A Wall of Hyperpop Sound - Hyperallergic

Brakence, Punk2 (2020)

Brakence is a singer-songwriter perpetually interrupted by his music. On the Ohio artist’s Punk2, out since March, he writes forlorn, confessional guitar songs that would communicate his discontent clearly if they weren’t jammed with electronic explosions, death wails, and other sonic irritants. Such is life for a sad boy tormented by information overload.

Although Brakence is not the only Gen-Z singer-songwriter to play with noise and distortion, few so gleefully enact the violent collision of forms. His music combines two recent pop tendencies: the playful digital chaos unleashed by experimental pranksters under the banner of “hyperpop” (as in “hyperactive”) and the fusion of emo rock and SoundCloud rap to produce a melancholy, claustrophobic music that prominently features drum machines, plucked acoustic guitars, and the lingering smell of bongwater. This hybrid of hybrids moves awkwardly, unsure whether to speed up or slow down, constantly veering off in different directions. Brakence’s voice bounces between styles with similar impatience; while usually he sings in a sharp emo drawl, at times he breaks into vocoded quavers in the style of Post Malone or soars into a chilly falsetto moan that recalls Bon Iver.

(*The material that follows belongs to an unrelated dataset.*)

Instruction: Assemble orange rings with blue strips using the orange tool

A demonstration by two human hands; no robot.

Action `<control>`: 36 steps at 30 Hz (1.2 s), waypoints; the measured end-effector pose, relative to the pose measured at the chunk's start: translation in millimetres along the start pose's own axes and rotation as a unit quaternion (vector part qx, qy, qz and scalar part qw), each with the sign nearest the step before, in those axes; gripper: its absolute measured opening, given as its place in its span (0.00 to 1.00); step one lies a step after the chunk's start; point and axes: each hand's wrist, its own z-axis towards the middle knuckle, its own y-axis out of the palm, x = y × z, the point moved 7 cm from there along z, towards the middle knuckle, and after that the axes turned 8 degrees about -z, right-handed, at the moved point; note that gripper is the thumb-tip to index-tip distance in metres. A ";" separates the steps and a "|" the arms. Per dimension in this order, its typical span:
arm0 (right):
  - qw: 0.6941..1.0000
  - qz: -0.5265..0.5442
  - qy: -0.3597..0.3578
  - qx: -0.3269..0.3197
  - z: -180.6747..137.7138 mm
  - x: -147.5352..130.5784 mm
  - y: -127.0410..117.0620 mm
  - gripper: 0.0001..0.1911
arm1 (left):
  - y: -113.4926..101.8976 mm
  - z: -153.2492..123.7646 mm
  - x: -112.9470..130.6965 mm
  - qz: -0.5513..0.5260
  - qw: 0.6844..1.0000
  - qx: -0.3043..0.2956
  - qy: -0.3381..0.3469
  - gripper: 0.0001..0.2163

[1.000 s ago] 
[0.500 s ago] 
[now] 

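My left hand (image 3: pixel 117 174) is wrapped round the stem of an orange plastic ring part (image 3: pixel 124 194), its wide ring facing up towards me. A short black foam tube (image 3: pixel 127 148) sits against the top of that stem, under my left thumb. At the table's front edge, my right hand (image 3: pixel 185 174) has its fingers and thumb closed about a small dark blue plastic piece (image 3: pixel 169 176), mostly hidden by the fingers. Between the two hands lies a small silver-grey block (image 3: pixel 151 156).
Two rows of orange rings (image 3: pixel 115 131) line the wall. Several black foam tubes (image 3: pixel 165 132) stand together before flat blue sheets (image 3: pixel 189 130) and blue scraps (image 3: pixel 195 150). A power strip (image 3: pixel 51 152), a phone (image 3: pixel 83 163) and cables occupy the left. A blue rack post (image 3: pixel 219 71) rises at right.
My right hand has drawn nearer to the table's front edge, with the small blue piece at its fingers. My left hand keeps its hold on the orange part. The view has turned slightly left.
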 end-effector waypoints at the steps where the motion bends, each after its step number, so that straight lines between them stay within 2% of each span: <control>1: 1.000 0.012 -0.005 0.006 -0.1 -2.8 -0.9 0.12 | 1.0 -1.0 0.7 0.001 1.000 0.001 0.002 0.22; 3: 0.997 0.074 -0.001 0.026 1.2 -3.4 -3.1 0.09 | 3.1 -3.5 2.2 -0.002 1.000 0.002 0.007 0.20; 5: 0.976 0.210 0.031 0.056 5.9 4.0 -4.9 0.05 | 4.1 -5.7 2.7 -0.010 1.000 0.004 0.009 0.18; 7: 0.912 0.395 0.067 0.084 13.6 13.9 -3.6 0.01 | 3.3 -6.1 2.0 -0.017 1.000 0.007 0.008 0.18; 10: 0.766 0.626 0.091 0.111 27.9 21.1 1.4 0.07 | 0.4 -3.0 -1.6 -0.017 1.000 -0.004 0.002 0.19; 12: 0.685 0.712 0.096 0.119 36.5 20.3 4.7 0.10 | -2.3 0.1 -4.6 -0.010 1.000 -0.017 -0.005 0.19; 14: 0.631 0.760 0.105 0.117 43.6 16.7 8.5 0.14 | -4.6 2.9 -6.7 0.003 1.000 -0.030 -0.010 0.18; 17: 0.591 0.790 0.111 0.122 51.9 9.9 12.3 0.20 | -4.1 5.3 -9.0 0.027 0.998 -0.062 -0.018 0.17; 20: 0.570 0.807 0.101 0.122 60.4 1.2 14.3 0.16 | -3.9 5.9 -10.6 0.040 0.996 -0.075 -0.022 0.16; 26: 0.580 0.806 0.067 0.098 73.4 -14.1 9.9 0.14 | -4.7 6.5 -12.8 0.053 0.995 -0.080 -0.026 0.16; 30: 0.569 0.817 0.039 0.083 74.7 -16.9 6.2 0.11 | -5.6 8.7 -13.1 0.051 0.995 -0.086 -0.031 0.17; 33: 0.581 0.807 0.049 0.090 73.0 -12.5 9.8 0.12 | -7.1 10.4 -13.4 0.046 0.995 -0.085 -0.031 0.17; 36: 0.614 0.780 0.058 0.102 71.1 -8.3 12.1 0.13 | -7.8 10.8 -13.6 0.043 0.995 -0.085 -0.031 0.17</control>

What fascinates about Brakence is how he establishes hyperpop maximalism as a mode rather than a genre. All that whomping noise is a musical strategy like any other, used to conjure mischievous joy by avant-pop groups like 100 Gecs and Black Dresses, but capable of being deployed for any purpose — in this case, disrupting the purity of the unplugged singer-songwriter format. The austerity of acoustic guitar strumming is supposed to imply direct expression. By inserting mess, Brakence instead conveys a garbled passion.

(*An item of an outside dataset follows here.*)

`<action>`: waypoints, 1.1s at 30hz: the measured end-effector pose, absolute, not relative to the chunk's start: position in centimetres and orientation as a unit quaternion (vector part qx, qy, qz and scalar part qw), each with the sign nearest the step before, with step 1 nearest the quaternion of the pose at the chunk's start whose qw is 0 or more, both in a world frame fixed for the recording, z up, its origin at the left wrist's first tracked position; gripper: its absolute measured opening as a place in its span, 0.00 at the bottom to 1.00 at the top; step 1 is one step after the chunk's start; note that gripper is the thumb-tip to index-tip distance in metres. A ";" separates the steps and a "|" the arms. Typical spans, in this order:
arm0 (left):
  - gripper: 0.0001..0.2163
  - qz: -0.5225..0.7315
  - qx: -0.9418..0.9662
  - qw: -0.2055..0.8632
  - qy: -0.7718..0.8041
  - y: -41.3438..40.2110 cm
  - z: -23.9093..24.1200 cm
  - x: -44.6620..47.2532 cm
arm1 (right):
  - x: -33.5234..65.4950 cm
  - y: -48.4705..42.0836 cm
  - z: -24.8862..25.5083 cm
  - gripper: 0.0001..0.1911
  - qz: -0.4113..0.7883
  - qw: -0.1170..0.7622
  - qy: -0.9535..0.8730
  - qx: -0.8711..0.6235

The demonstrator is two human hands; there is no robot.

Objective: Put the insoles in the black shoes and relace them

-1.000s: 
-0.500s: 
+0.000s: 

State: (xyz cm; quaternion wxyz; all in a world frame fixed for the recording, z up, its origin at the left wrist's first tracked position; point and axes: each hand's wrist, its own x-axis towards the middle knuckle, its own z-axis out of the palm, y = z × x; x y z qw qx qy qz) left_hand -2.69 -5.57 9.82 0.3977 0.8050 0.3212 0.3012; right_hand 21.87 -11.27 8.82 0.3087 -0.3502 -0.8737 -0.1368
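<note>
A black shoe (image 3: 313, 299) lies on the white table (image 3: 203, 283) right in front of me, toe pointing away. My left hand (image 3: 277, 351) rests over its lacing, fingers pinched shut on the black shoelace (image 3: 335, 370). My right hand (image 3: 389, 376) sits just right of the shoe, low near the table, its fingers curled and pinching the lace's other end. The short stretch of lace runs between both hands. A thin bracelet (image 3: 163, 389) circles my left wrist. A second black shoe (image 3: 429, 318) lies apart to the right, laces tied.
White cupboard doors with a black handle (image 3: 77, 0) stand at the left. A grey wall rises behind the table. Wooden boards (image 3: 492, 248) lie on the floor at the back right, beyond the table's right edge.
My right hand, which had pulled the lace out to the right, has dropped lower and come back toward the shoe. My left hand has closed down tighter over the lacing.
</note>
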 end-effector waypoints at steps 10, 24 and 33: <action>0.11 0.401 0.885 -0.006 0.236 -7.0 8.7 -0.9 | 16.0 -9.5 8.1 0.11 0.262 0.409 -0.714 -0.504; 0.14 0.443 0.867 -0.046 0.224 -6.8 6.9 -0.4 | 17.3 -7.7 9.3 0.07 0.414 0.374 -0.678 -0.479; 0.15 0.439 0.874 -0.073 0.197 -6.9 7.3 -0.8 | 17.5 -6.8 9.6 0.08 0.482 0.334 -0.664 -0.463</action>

At 27 minutes, Punk2 contains more jerky surprises and hairpin turns than most hour-long albums. Occasionally, irritation outweighs delight: the Bon Iver impressions, in particular, are as cloying as their model. Brakence specializes in frustrated outpourings, like he’s been sulking for a while before finally deciding to vent. Sometimes, there is no better form of catharsis than cranking beats that sound like someone blowing their nose through a computer.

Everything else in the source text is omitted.